■ **Your assignment**: An exact repetition of the records is required. Leave nothing out.

■ **Entries shown**:
=-=-=

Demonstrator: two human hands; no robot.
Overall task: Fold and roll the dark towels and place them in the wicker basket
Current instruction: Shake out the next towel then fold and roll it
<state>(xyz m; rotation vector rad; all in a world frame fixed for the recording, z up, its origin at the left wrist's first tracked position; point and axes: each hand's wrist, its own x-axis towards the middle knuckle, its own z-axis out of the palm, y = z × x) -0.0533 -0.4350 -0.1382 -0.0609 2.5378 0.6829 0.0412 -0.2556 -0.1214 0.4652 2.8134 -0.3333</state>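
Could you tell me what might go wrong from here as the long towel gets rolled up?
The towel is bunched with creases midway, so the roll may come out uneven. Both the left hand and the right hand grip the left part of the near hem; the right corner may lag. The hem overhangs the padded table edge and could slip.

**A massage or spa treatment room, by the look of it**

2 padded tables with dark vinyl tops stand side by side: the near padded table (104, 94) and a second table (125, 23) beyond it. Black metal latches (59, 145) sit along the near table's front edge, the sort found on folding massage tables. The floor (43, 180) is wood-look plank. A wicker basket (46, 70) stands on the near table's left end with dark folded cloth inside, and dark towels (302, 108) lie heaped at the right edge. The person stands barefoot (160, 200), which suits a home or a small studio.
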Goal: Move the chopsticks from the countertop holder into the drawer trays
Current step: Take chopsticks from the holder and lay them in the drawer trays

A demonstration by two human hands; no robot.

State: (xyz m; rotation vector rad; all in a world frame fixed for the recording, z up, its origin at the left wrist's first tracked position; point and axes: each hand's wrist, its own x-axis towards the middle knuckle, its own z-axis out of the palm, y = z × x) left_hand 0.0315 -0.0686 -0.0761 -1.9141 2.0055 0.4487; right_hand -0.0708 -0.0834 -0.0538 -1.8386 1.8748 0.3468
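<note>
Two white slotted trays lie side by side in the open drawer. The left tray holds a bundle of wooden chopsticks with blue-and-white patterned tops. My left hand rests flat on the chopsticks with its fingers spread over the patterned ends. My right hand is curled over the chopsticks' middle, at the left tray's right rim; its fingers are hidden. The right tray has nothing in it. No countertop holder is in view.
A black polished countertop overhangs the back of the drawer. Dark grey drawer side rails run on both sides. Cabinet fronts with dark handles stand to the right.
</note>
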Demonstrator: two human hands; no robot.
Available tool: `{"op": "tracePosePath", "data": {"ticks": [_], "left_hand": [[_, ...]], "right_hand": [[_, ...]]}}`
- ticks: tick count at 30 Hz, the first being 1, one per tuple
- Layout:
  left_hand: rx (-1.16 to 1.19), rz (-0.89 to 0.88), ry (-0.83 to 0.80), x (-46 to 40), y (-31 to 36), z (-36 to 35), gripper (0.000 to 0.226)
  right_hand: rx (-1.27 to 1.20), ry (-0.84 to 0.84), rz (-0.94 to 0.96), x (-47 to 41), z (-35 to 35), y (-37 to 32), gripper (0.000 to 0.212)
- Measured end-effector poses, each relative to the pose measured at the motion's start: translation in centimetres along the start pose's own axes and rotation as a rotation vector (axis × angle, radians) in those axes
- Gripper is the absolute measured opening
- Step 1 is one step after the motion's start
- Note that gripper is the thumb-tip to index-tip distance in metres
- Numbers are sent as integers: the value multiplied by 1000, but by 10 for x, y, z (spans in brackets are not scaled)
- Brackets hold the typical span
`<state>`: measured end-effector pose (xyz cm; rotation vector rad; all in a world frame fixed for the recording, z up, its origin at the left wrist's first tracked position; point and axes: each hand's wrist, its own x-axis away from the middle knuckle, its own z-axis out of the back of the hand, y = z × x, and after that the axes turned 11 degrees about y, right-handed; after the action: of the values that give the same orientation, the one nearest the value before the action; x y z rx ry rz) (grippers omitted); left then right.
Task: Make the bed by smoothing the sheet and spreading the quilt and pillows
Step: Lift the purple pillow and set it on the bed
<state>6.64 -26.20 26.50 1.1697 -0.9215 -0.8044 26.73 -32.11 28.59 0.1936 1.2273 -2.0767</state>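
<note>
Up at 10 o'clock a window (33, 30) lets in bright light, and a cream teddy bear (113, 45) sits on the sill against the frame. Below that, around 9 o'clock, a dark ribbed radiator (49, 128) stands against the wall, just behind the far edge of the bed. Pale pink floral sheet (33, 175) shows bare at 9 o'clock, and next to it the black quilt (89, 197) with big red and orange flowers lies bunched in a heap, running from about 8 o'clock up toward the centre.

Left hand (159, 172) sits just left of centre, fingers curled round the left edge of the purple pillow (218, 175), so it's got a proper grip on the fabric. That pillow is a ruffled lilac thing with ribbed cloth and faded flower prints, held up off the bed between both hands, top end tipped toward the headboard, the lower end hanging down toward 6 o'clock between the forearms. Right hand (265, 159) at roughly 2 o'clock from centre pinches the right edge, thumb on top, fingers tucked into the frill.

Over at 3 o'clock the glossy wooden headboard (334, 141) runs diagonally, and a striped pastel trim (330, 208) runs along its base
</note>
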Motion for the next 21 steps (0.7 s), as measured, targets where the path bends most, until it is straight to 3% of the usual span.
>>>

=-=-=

■ **Problem solution**:
Demonstrator: two human hands; no robot.
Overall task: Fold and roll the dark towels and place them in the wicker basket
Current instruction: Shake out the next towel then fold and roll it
<state>(xyz m; rotation vector rad; all in a world frame fixed for the recording, z up, its origin at the left wrist's first tracked position; point and axes: each hand's wrist, its own x-axis towards the middle knuckle, its own z-axis out of the palm, y = z × x) -0.0533 -0.4350 -0.1382 -0.0609 2.5378 0.6829 0.0412 -0.2556 -0.1214 0.4652 2.8134 -0.3333</state>
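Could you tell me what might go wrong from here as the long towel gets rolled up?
The towel is bunched with creases midway, so the roll may come out uneven. Both the left hand and the right hand grip the left part of the near hem; the right corner may lag. The hem overhangs the padded table edge and could slip.

**A massage or spa treatment room, by the look of it**

2 padded tables with dark vinyl tops stand side by side: the near padded table (104, 94) and a second table (125, 23) beyond it. Black metal latches (59, 145) sit along the near table's front edge, the sort found on folding massage tables. The floor (43, 180) is wood-look plank. A wicker basket (46, 70) stands on the near table's left end with dark folded cloth inside, and dark towels (302, 108) lie heaped at the right edge. The person stands barefoot (160, 200), which suits a home or a small studio.
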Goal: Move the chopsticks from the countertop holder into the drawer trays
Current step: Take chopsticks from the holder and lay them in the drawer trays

A demonstration by two human hands; no robot.

State: (xyz m; rotation vector rad; all in a world frame fixed for the recording, z up, its origin at the left wrist's first tracked position; point and axes: each hand's wrist, its own x-axis towards the middle knuckle, its own z-axis out of the palm, y = z × x) left_hand 0.0315 -0.0686 -0.0761 -1.9141 2.0055 0.4487; right_hand -0.0708 -0.0834 -0.0538 -1.8386 1.8748 0.3468
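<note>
Two white slotted trays lie side by side in the open drawer. The left tray holds a bundle of wooden chopsticks with blue-and-white patterned tops. My left hand rests flat on the chopsticks with its fingers spread over the patterned ends. My right hand is curled over the chopsticks' middle, at the left tray's right rim; its fingers are hidden. The right tray has nothing in it. No countertop holder is in view.
A black polished countertop overhangs the back of the drawer. Dark grey drawer side rails run on both sides. Cabinet fronts with dark handles stand to the right.
</note>
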Demonstrator: two human hands; no robot.
Available tool: `{"op": "tracePosePath", "data": {"ticks": [_], "left_hand": [[_, ...]], "right_hand": [[_, ...]]}}`
- ticks: tick count at 30 Hz, the first being 1, one per tuple
- Layout:
  left_hand: rx (-1.16 to 1.19), rz (-0.89 to 0.88), ry (-0.83 to 0.80), x (-46 to 40), y (-31 to 36), z (-36 to 35), gripper (0.000 to 0.226)
  right_hand: rx (-1.27 to 1.20), ry (-0.84 to 0.84), rz (-0.94 to 0.96), x (-47 to 41), z (-35 to 35), y (-37 to 32), gripper (0.000 to 0.212)
- Measured end-effector poses, each relative to the pose measured at the motion's start: translation in centimetres along the start pose's own axes and rotation as a rotation vector (axis × angle, radians) in those axes
- Gripper is the absolute measured opening
- Step 1 is one step after the motion's start
- Note that gripper is the thumb-tip to index-tip distance in metres
- Numbers are sent as integers: the value multiplied by 1000, but by 10 for x, y, z (spans in brackets are not scaled)
- Brackets hold the typical span
`<state>`: measured end-effector pose (xyz cm; rotation vector rad; all in a world frame fixed for the recording, z up, its origin at the left wrist's first tracked position; point and axes: each hand's wrist, its own x-axis away from the middle knuckle, its own z-axis out of the back of the hand, y = z × x, and after that the axes turned 11 degrees about y, right-handed; after the action: of the values that give the same orientation, the one nearest the value before the action; x y z rx ry rz) (grippers omitted); left then right.
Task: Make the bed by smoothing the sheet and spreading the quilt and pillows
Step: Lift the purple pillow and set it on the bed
<state>6.64 -26.20 26.50 1.1697 -0.9215 -0.8044 26.73 -32.11 28.59 0.1936 1.2273 -2.0767</state>
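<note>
Up at 10 o'clock a window (33, 30) lets in bright light, and a cream teddy bear (113, 45) sits on the sill against the frame. Below that, around 9 o'clock, a dark ribbed radiator (49, 128) stands against the wall, just behind the far edge of the bed. Pale pink floral sheet (33, 175) shows bare at 9 o'clock, and next to it the black quilt (89, 197) with big red and orange flowers lies bunched in a heap, running from about 8 o'clock up toward the centre.

Left hand (159, 172) sits just left of centre, fingers curled round the left edge of the purple pillow (218, 175), so it's got a proper grip on the fabric. That pillow is a ruffled lilac thing with ribbed cloth and faded flower prints, held up off the bed between both hands, top end tipped toward the headboard, the lower end hanging down toward 6 o'clock between the forearms. Right hand (265, 159) at roughly 2 o'clock from centre pinches the right edge, thumb on top, fingers tucked into the frill.

Over at 3 o'clock the glossy wooden headboard (334, 141) runs diagonally, and a striped pastel trim (330, 208) runs along its base
</note>
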Motion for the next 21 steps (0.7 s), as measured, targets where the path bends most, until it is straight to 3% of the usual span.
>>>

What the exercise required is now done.